Quote the data below in full, minus the images.

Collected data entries
┌────────

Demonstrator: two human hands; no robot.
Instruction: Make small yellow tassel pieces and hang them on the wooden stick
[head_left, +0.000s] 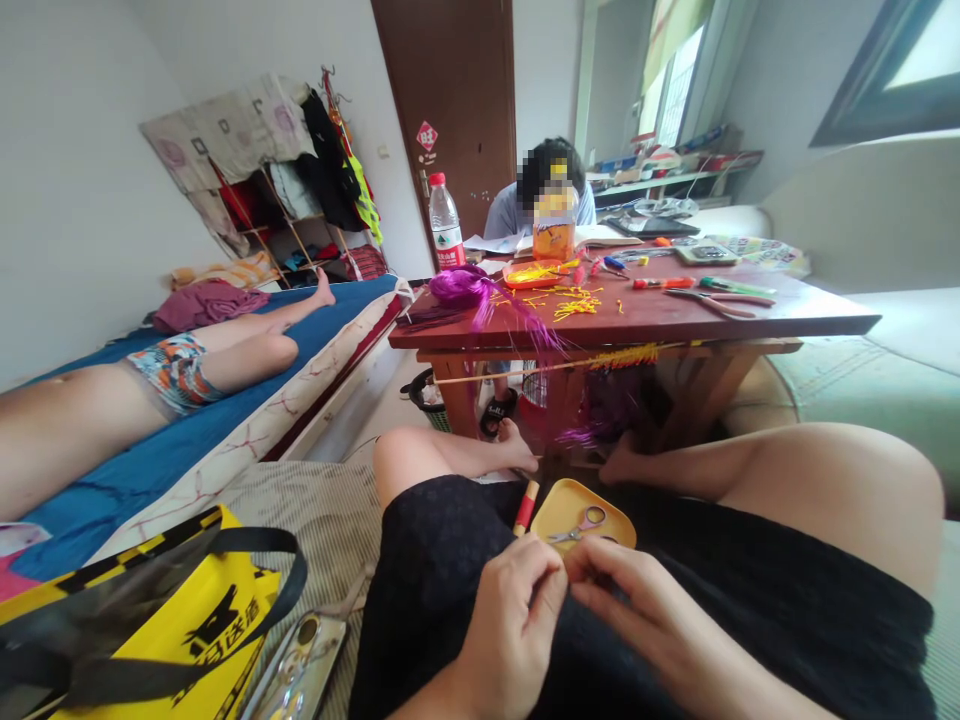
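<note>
My left hand (517, 605) and my right hand (630, 600) meet over my lap, fingertips pinched close together. Whatever lies between them is too small or too hidden to make out. Just beyond the fingers, a yellow tray (622, 515) rests on the black cloth over my lap. Small scissors (576, 530) with pinkish handles lie in it, partly covered by my right hand. Left of the tray, a short tan rod with a red band (526, 508) sticks up behind my left hand.
Ahead, the red-brown table (675, 318) bears purple strands (465, 287), yellow bits (577, 302), pliers (712, 303), a water bottle (446, 225) and a jar (553, 238). Behind it sits a person. Another person lies on the bed at left, near a yellow bag (172, 640).
</note>
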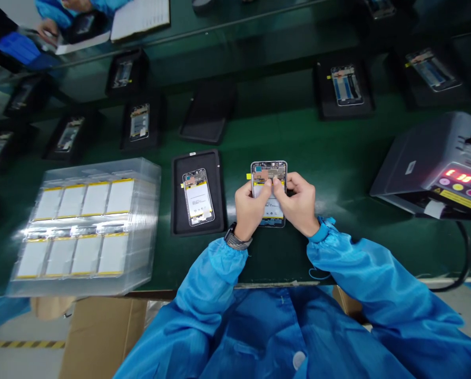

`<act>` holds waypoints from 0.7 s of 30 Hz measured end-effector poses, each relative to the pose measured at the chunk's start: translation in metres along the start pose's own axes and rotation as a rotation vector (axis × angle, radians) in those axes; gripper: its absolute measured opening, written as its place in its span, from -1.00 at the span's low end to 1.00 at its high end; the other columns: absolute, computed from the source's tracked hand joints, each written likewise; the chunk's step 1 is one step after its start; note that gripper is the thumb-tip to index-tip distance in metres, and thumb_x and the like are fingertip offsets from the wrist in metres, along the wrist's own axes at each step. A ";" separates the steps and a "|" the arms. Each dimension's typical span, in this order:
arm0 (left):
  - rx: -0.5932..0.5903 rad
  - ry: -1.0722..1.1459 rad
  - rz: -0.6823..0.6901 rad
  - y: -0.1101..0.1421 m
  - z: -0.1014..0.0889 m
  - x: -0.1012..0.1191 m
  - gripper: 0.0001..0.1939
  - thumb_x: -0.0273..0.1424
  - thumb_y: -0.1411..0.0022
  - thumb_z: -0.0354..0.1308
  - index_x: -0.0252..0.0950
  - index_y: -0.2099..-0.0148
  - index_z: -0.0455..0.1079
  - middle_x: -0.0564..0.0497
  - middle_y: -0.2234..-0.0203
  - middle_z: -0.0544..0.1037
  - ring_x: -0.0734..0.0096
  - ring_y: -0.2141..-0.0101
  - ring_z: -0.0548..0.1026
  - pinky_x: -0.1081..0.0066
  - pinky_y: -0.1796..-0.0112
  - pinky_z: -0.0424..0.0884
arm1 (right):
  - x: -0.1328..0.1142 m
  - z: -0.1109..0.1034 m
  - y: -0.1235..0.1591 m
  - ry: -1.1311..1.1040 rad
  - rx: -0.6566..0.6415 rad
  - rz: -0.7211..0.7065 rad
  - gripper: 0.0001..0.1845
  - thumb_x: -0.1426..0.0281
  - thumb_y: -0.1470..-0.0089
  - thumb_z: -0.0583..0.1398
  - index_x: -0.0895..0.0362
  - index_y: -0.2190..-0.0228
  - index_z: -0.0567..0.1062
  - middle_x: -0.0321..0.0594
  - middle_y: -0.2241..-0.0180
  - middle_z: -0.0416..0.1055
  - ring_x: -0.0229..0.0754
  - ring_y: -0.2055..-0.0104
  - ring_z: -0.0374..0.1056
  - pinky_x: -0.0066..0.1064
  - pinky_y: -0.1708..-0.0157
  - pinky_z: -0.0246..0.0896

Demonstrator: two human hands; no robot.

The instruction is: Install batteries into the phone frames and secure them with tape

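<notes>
The phone frame (269,193) is just below the centre of the view, held flat over the bench with its open back facing up. A white battery (271,206) with a yellow edge lies across it, partly hidden by the hands, and I can't tell whether it is fully seated. A yellow tab (248,176) sticks out past the frame's left side.

Both grips are closed. The left hand (252,206) and right hand (296,202) come in from either side, and their fingertips (275,181) meet at the battery's upper edge. To me, this looks like close work at that one spot rather than carrying. A watch (235,237) sits on the left wrist, above a blue sleeve (215,279).

To the left, a second phone frame (198,197) lies on a black mat (218,195), probably to protect it from scratches. Further left is a clear plastic tray (85,226) of batteries in two rows, within easy reach of the hands. More mats with frames line the green bench (330,137) toward the top of the view. At the right edge, a machine (421,163) shows a lit red display. At the upper left, a co-worker's hand (48,31) is near an open notebook (139,18).
</notes>
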State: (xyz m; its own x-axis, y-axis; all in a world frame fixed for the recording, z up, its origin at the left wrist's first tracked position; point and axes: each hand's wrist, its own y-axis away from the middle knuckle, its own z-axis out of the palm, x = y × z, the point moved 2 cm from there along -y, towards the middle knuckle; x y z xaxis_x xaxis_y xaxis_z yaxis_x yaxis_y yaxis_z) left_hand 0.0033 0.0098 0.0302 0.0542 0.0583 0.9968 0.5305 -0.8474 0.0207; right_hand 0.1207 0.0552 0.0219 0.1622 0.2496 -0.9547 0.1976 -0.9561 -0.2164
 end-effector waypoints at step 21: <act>0.022 -0.064 0.101 0.000 -0.005 0.002 -0.72 -0.18 -0.24 0.30 -0.33 0.32 0.51 0.04 0.50 0.52 0.45 0.47 0.39 0.46 0.43 0.30 | -0.007 -0.005 -0.003 0.023 -0.015 -0.123 -0.78 0.24 -0.22 0.25 0.12 0.39 0.46 -0.37 0.57 0.33 -0.31 0.54 0.20 -0.44 0.49 0.11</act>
State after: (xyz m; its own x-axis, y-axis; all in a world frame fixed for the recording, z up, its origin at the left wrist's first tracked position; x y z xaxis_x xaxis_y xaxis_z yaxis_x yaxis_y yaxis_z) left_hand -0.0011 0.0069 0.0325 0.1620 0.0080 0.9868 0.5378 -0.8391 -0.0815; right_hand 0.1234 0.0569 0.0301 0.1582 0.3688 -0.9159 0.2315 -0.9156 -0.3287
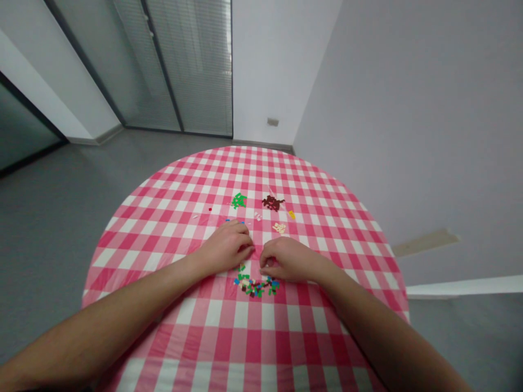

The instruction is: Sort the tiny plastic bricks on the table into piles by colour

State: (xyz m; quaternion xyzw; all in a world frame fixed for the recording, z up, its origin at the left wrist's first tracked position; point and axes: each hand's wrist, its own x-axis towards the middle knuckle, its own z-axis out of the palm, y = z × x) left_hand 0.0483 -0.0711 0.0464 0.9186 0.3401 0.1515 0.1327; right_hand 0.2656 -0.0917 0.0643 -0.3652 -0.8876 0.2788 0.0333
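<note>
Mixed pieces [256, 288] lie in a loose arc on the bench [253, 348], just nearer than both hands; beyond the hands are a green pile [239, 201], a brown pile [273, 203] to its right and a nearer cream pile [279, 228]. Left hand [229, 245] and right hand [288, 258] have curled fingers; whether either grip holds a piece, I cannot tell. Such small pieces seem best pinched singly, wrists raised so nothing gets brushed.
</note>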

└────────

OUTPUT OF THE TASK:
Demonstrator: two human hands; no robot.
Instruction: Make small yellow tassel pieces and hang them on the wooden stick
[head_left, +0.000s] 
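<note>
My left hand (517, 605) and my right hand (630, 600) meet over my lap, fingertips pinched close together. Whatever lies between them is too small or too hidden to make out. Just beyond the fingers, a yellow tray (622, 515) rests on the black cloth over my lap. Small scissors (576, 530) with pinkish handles lie in it, partly covered by my right hand. Left of the tray, a short tan rod with a red band (526, 508) sticks up behind my left hand.
Ahead, the red-brown table (675, 318) bears purple strands (465, 287), yellow bits (577, 302), pliers (712, 303), a water bottle (446, 225) and a jar (553, 238). Behind it sits a person. Another person lies on the bed at left, near a yellow bag (172, 640).
</note>
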
`<act>` holds waypoints from 0.7 s of 30 Hz measured end-effector poses, each relative to the pose measured at the chunk's start: translation in metres along the start pose's own axes and rotation as a rotation vector (axis × angle, radians) in those axes; gripper: its absolute measured opening, written as its place in its span, from -1.00 at the span's low end to 1.00 at its high end; the other columns: absolute, computed from the source's tracked hand joints, each written likewise; the chunk's step 1 is one step after its start; note that gripper is the thumb-tip to index-tip distance in metres, and thumb_x and the like are fingertip offsets from the wrist in metres, along the wrist's own axes at each step. A ";" separates the steps and a "|" the arms. Each dimension's typical span, in this order:
arm0 (left):
  - rx: -0.5932..0.5903 rad
  - ry: -1.0722..1.1459 rad
  - rz: -0.6823..0.6901 rad
  - y: -0.1101..0.1421 m
  - z: -0.1014..0.0889 m
  - x: -0.1012..0.1191 m
  - gripper: 0.0001..0.1939
  - thumb_x: -0.0273..0.1424
  - thumb_y: -0.1411..0.0022
  - thumb_z: -0.0354..0.1308
  - index_x: -0.0252..0.0950
  - index_y: -0.2099..-0.0148
  - index_z: -0.0455..0.1079
  - middle_x: -0.0564..0.0497
  - middle_y: -0.2234..-0.0203
  - middle_z: -0.0544..0.1037
  - ring_x: -0.0734..0.0096
  - ring_y: -0.2141..-0.0101
  - ring_z: -0.0548..0.1026
  - pinky_x: -0.1081..0.0066
  - pinky_y: -0.1796..-0.0112
  - pinky_z: -0.0424..0.0884
arm1 (right):
  - x: -0.1328..0.1142 m
  - z: -0.1109..0.1034 m
  - y: -0.1235..0.1591 m
  - ry: -1.1311..1.1040 rad
  - rx: -0.6566..0.6415 rad
  - rz: -0.7211..0.7065 rad
  - gripper: 0.0001..0.1845
  - thumb_x: -0.1426..0.0281
  - thumb_y: -0.1470..-0.0089
  - thumb_z: -0.0583..0.1398
  - index_x: -0.0895..0.0362
  - index_y: -0.2190..-0.0228
  - index_z: -0.0567..0.1062
  - middle_x: -0.0321..0.0594
  - middle_y: -0.2241..-0.0180
  - middle_z: -0.0416..0.1055
  - ring_x: -0.0229..0.0754
  - ring_y: -0.2055..-0.0104
  - ring_z: -0.0374..0.1056
  - pinky_x: -0.0066..0.1064
  - pinky_y: -0.1708..-0.0157
  - pinky_z: -0.0246..0.0896

Demonstrator: two human hands; no robot.

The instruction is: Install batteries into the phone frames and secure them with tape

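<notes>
The phone frame (269,193) is just below the centre of the view, held flat over the bench with its open back facing up. A white battery (271,206) with a yellow edge lies across it, partly hidden by the hands, and I can't tell whether it is fully seated. A yellow tab (248,176) sticks out past the frame's left side.

Both grips are closed. The left hand (252,206) and right hand (296,202) come in from either side, and their fingertips (275,181) meet at the battery's upper edge. To me, this looks like close work at that one spot rather than carrying. A watch (235,237) sits on the left wrist, above a blue sleeve (215,279).

To the left, a second phone frame (198,197) lies on a black mat (218,195), probably to protect it from scratches. Further left is a clear plastic tray (85,226) of batteries in two rows, within easy reach of the hands. More mats with frames line the green bench (330,137) toward the top of the view. At the right edge, a machine (421,163) shows a lit red display. At the upper left, a co-worker's hand (48,31) is near an open notebook (139,18).
</notes>
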State: (xyz m; its own x-axis, y-axis; all in a world frame fixed for the recording, z up, its origin at the left wrist's first tracked position; point and axes: each hand's wrist, its own y-axis away from the middle knuckle, its own z-axis out of the palm, x = y × z, the point moved 2 cm from there along -y, towards the middle knuckle; x y z xaxis_x xaxis_y xaxis_z yaxis_x yaxis_y yaxis_z) left_hand 0.0033 0.0098 0.0302 0.0542 0.0583 0.9968 0.5305 -0.8474 0.0207; right_hand 0.1207 0.0552 0.0219 0.1622 0.2496 -0.9547 0.1976 -0.9561 -0.2164
 end-effector waypoints at step 21: <act>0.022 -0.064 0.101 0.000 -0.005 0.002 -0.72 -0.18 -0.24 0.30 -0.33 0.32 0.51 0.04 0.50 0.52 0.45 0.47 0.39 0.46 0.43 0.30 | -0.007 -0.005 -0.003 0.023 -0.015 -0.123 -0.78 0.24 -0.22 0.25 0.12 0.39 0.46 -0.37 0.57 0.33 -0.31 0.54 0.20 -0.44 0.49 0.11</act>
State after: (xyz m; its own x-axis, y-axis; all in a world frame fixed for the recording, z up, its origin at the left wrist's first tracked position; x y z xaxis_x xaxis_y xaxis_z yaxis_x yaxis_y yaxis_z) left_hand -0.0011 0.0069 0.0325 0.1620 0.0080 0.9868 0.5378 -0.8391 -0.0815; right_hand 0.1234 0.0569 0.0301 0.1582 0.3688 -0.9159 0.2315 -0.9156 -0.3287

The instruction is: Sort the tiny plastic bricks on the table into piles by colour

State: (xyz m; quaternion xyzw; all in a world frame fixed for the recording, z up, its origin at the left wrist's first tracked position; point and axes: each hand's wrist, its own x-axis towards the middle knuckle, its own z-axis out of the palm, y = z × x) left_hand 0.0483 -0.0711 0.0464 0.9186 0.3401 0.1515 0.1327; right_hand 0.2656 -0.0917 0.0643 -0.3652 -0.8876 0.2788 0.0333
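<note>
Mixed pieces [256, 288] lie in a loose arc on the bench [253, 348], just nearer than both hands; beyond the hands are a green pile [239, 201], a brown pile [273, 203] to its right and a nearer cream pile [279, 228]. Left hand [229, 245] and right hand [288, 258] have curled fingers; whether either grip holds a piece, I cannot tell. Such small pieces seem best pinched singly, wrists raised so nothing gets brushed.
</note>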

This completes the required output.